Because more gravy means more safer.

And anyone who questions that isn't a Republican or a Democrat but a Monster Raving Loony.

Thursday, December 27, 2012

BASE Jump

I'm trying to give a shit about the "fiscal cliff" but the best I can come up with is a sort of vague irritation that my fellow lefties in D.C. are even considering "compromising" with the GOP on anything about this.
Because "compromise" for the wingtards (which is, functionally, what the modern GOP has become; a windsock for the gales of the unhinged reactionary Right) means "What's mine is mine and what's yours is also mine."

You might be able to compromise with a ravening wolf over a pork chop. You cannot "compromise" with the Congressional GOP; there's just nothing there but a reptile brain full of hateful shit and hunger.

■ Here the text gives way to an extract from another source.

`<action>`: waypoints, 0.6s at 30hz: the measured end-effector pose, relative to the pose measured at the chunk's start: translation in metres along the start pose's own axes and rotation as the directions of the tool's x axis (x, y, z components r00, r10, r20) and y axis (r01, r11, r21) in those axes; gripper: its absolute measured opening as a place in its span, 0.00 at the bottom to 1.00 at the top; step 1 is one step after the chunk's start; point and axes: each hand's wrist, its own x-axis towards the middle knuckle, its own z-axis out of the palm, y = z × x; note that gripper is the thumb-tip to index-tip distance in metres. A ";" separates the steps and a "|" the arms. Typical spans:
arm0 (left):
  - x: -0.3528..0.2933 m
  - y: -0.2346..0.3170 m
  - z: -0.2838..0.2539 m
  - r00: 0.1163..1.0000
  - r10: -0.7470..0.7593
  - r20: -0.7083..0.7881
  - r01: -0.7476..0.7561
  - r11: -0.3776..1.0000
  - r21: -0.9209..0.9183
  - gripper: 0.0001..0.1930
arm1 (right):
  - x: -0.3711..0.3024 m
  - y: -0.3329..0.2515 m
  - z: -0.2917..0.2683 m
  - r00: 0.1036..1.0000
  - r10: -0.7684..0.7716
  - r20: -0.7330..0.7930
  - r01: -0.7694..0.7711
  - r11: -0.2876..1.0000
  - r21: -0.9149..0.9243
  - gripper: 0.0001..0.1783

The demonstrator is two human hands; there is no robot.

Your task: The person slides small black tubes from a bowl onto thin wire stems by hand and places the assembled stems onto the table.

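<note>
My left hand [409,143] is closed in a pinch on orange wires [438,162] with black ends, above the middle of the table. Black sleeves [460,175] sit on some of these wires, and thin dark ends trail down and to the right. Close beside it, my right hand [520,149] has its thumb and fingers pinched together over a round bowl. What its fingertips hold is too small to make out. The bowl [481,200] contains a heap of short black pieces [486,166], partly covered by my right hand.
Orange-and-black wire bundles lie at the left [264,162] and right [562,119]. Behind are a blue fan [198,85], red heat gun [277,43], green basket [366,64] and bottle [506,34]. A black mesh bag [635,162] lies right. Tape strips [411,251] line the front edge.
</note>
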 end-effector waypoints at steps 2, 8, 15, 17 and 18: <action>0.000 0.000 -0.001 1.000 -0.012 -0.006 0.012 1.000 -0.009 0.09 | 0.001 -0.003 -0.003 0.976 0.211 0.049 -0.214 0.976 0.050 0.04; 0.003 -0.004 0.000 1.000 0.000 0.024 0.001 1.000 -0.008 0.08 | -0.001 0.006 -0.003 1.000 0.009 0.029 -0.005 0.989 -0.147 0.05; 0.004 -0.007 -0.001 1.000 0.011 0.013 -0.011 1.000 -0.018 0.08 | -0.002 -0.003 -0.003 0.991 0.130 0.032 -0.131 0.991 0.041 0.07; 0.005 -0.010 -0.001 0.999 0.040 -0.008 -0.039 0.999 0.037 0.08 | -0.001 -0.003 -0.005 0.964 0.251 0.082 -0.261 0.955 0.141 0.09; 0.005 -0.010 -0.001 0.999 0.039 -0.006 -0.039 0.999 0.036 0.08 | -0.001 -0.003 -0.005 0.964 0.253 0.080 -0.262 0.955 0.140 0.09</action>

I am pondering a New Year's Message post about the State of the Nation as I see it, but I wanted to take a moment at this point and just marvel that here we are, still mired in the Great Recession, and the Usual Idiots are fulminating and bloviating about deficits and all butt-hurt about raising taxes on the Uberrich.
Yeah, THOSE fuckers;
"That prompted a tall, extremely tanned blonde named Kay, from Old Greenwich, Connecticut, to ask Hassett, the co-­author of the 1999 book Dow 36,000, “So what do we do with our money?”

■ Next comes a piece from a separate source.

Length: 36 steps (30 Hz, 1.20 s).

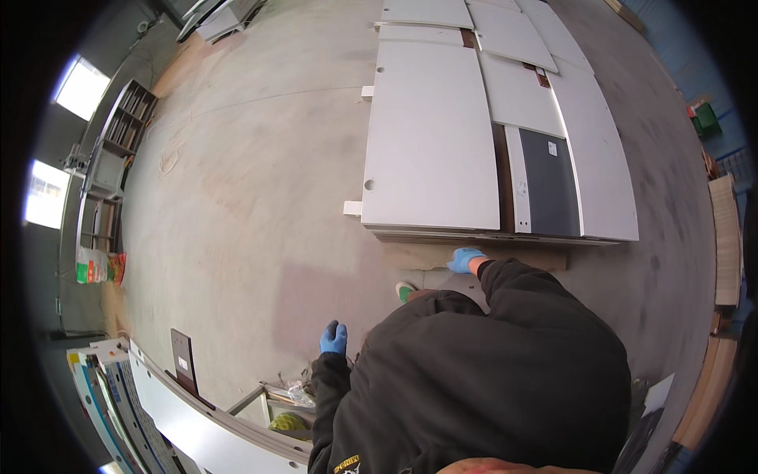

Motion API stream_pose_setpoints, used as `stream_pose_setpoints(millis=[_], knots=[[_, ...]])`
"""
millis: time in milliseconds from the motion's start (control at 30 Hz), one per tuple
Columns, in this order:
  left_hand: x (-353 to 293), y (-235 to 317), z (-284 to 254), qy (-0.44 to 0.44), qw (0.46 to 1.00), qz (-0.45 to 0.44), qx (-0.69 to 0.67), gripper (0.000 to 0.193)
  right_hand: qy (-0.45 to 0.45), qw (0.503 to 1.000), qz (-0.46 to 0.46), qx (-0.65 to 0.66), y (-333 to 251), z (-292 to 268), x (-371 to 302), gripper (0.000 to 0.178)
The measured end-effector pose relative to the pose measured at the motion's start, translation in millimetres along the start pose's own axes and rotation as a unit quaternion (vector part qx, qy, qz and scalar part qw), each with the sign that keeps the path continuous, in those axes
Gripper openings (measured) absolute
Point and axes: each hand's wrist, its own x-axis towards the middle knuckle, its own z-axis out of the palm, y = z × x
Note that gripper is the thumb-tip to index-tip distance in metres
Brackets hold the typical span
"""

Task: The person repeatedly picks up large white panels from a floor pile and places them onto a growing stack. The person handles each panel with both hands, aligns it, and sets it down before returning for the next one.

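Note:
My left hand (pixel 333 338), in a blue glove with dark fingertips, hangs over the floor at my left side. Its fingers point forward, a little apart, and hold nothing I can see. My right hand (pixel 465 260), gloved in blue too, is in front of me by the near edge of a stack of white panels (pixel 430 126). Its fingers are curled; whether anything is in them is hidden. Just beyond and under that hand lies a flat brown board (pixel 418 254) at the foot of the stack. A dark grey panel (pixel 549 186) with a label is on the stack's near right part.
Behind my left side, long white panels (pixel 209 419) stand on edge with a dark brown board (pixel 184 359). Near them is a metal frame (pixel 264 403) with a green bundle (pixel 287 422). Shelves (pixel 118 150) line the left wall; brown boards (pixel 724 237) are at the right.

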Motion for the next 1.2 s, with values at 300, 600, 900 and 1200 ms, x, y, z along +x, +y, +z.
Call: stream_pose_setpoints(millis=[300, 600, 900, 1200], knots=[[68, 55, -2, -0.14, 0.988, -0.02, 0.07, 0.059, 0.0, 0.993, 0.089, 0.07, 12, 44, -16, 0.052], [163, 150, -3, -0.325, 0.891, 0.099, 0.302, 0.062, 0.1, 0.974, -0.012, 0.205, -86, 83, -52, 0.045], [203, 227, 120, -0.493, 0.724, 0.286, 0.39, 0.064, 0.174, 0.889, 0.228, 0.357, -102, 235, -143, 0.054], [117, 204, 184, -0.725, 0.422, 0.34, 0.426, 0.048, 0.494, 0.525, 0.517, 0.461, -323, 322, -259, 0.048]])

He recommended investing in real estate in another country, maybe in Central America somewhere. A woman to Kay’s right wrinkled her nose: How about a Western country? “Okay, if Europe is what you want, go to Poland,” he said optimistically. “Go to Krakow, buy a house for $50,000, and it’s going to be like Paris in a few years.”
The unchanged and unchanging reality is that while there are probably several truly wealthy Americans who are deeply committed to this nation and its democracy that the vast majority have no structural reason to be so.

The Rich have always been able to afford their own Nation.

The rest of us need some semblance of a functional polity to have a decent, non-Hobbsean existence. We need police and firefighters and we need to know that they are relatively honest and devoted to our community as a whole and not to its oligarchs. We need a relatively square deal from the legal system and its arbiters; we need to believe that when we come before a judge that what will weigh will be the matters of our case and not our origins or the contents of our purse (although this is already well in doubt - you needn't look hard at the U.S. judicial system to recognize that there is one law for the rich and another for the poor).

We need a government that cares whether we eat clean food, drink clean water, and breathe clean air because we have neither the breadth of information nor the depth of wealth to fight back those who would befoul all three.

For the wealthy all this is a frippery. They don't need this "government"; they can purchase access to safety, to health, to cleanliness. They are free to roam the wide Earth in search of places to make their monies; we are, most of us, tied to where we live now. If that place goes to hell we are trapped in Hell; our plutocratic Lords can flit away as easily as a camel may leap through the eye of a needle.

So I gaze with scorn and loathing upon the gyrations of the Powers that Be along the Potomac now so fretfully aquiver over the notion that our domestic satrapy might be forced to wring another penny or three from their bulging moneybags.

Whilst in the streets the jobless stand in endless lines and below the overhangs and beneath the bridges the women and children stare with empty eyes at the pitiless rain that washes their future away before it.
Go over the "cliff", then, goddamn it.

Let us leap out into the unknown before we "compromise" so much as one more wretched cent to the grasping Midases we have already so wrenchingly enriched.